Abstract:
Background: Inter-pregnancy interval is defined as the time lapsed between two consecutive pregnancies.
The length of interval is dependent on the duration of each component, with the postpartum amenorrhea
and the menstruating intervals having greater variability in their duration than the other. Inter pregnancy
interval shorter than six months after a live birth may be a leading cause of induced abortion, miscarriage,
and still birth, because the uterus needs time to recover after a previous pregnancy. This study is used to
understand the practice of birth spacing and its association with pregnancy outcome and also helps to
design evidence based strategies for interventions in the study area.
Objective: To assess interpregnancy interval and its association with pregnancy outcome among women of
child bearing age in Hadiya zone, Southern Ethiopia, 2017.
Methods: Community based cross sectional study design was conducted in Hadiya zone, Southern Ethiopia
from March 1- March 30/2017. A sample of 776 study participants were selected using simple random
sampling technique from randomly selected woredas. Descriptive statistics, bivariate and multivariate
logistic regression analysis were performed. The variables with p-value <0.25 were candidates for multiple
logistic regression analysis. P-value less than 0.05 and 95% confidence intervals in multivariate logistic
regression was used to determine an association between independent and dependent variables.
Results: Out of 776 reproductive age child bearing women planned to be included in the study, 760
respondents were interviewed using structured questionnaire, yielding a response rate of 97.94%. The
median length of interpregnancy interval among respondents was 24 months. From the total respondents,
90% were gave live birth while 10% were gave non-live birth in their last pregnancy outcome.
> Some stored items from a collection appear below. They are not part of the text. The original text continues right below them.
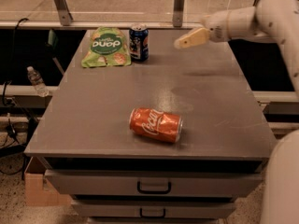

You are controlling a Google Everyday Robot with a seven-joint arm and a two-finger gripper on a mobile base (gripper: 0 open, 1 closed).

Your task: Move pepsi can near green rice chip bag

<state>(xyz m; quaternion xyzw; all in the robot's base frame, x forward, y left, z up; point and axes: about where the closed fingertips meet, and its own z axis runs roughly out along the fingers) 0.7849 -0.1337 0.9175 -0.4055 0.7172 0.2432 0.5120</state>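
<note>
The pepsi can stands upright at the far end of the grey table, silver top up. It sits just to the right of the green rice chip bag. The two are very close together, though I cannot tell whether they actually touch. The bag lies flat on the table top, label up, with its dark green round mark and pale chips showing.

The gripper hangs in the air to the right of the pepsi can, apart from it and with a clear gap of table between them. It points left and slightly down towards the can. Nothing is held in it. From this angle I cannot tell how far open it is, since it shows only as one tan wedge. The white arm reaches in from the upper right corner.

Nearer the front, about the middle of the table, an orange-red cola can lies on its side, well apart from the other two items.

Below the table top are two drawers, the upper one with a dark handle. On the left, off the table, a small water bottle rests on a ledge, and a cardboard box sits on the floor
</note>
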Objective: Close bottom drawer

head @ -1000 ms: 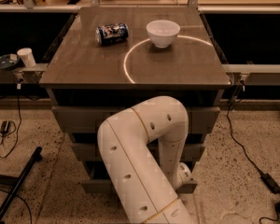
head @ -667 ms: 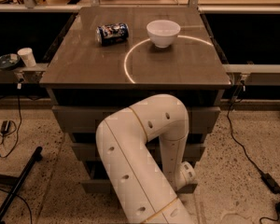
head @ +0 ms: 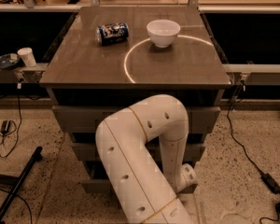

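Since a second ago we are seeing the arm (head: 130, 162) barely shifting, its wrist drifting a touch to the right in front of the cabinet (head: 84, 64); the drawers and the things on top are staying as they were. We are looking down on the cabinet from its front. The white arm is rising before it, bending at an elbow level with the top drawer, and reaching back down along the cabinet's right half. The bottom drawer (head: 95, 186) is sitting lowest in the cabinet, its front standing a little proud of the middle front above it, so it is not yet fully shut. The gripper (head: 186, 177) is hanging low at the cabinet's front right, against the bottom drawer's right end, mostly hidden by the arm; we cannot tell its state. On the cabinet's top, a white bowl (head: 163, 31) is standing upright near the back, and a can (head: 112, 33) is lying on its side just left of it. A white cup (head: 26, 56) is standing on a ledge left of the cabinet.
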`<move>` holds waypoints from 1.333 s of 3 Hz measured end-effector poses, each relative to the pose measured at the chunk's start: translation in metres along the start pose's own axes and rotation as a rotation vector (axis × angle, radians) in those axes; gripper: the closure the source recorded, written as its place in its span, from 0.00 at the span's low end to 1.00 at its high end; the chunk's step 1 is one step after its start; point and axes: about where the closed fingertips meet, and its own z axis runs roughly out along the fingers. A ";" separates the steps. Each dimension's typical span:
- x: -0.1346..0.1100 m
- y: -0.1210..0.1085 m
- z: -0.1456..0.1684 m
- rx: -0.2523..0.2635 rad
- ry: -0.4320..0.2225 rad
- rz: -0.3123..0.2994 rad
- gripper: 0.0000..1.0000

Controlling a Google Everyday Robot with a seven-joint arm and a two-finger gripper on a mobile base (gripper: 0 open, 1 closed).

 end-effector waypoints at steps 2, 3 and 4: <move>0.029 -0.001 -0.003 0.029 0.016 0.081 1.00; 0.036 0.001 -0.003 0.029 0.019 0.105 1.00; 0.032 0.012 0.003 0.001 0.002 0.105 1.00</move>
Mothers
with interpregnancy interval of shorter than 15 months were five times more likely ended their last
pregnancy out come as non-live birth than mothers with IPI of 27-50 months (AOR 4.9, 95%CI 2.14, 11.3).
Mothers delivered in the home were three times more likely ended their last pregnancy out come as nonlive birth than those gave birth in health institution (AOR 2.89, 95%CI 1.59). Not modern contraceptive
users were 2.75 times more likely ended their last pregnancy as non-live birth than mothers used
contraceptives after preceding pregnancy outcome (AOR 2.75 95%CI 1.52, 4.98). Mothers with unplanned
pregnancy was positively associated with non-live births (AOR 3.4 95%CI 1.845, 6.3).
Conclusion and recommendations: More than half of respondents experienced short interpregnancy
intervals. Poor pregnancy outcome had positive significant association with short interpregnancy interval,
home delivery, unplanned pregnancy and not using of modern contraceptive. To achieve this, attention
should be given on institutional delivery, modern contraceptive and information, education and
communication on optimum interpregnancy interval.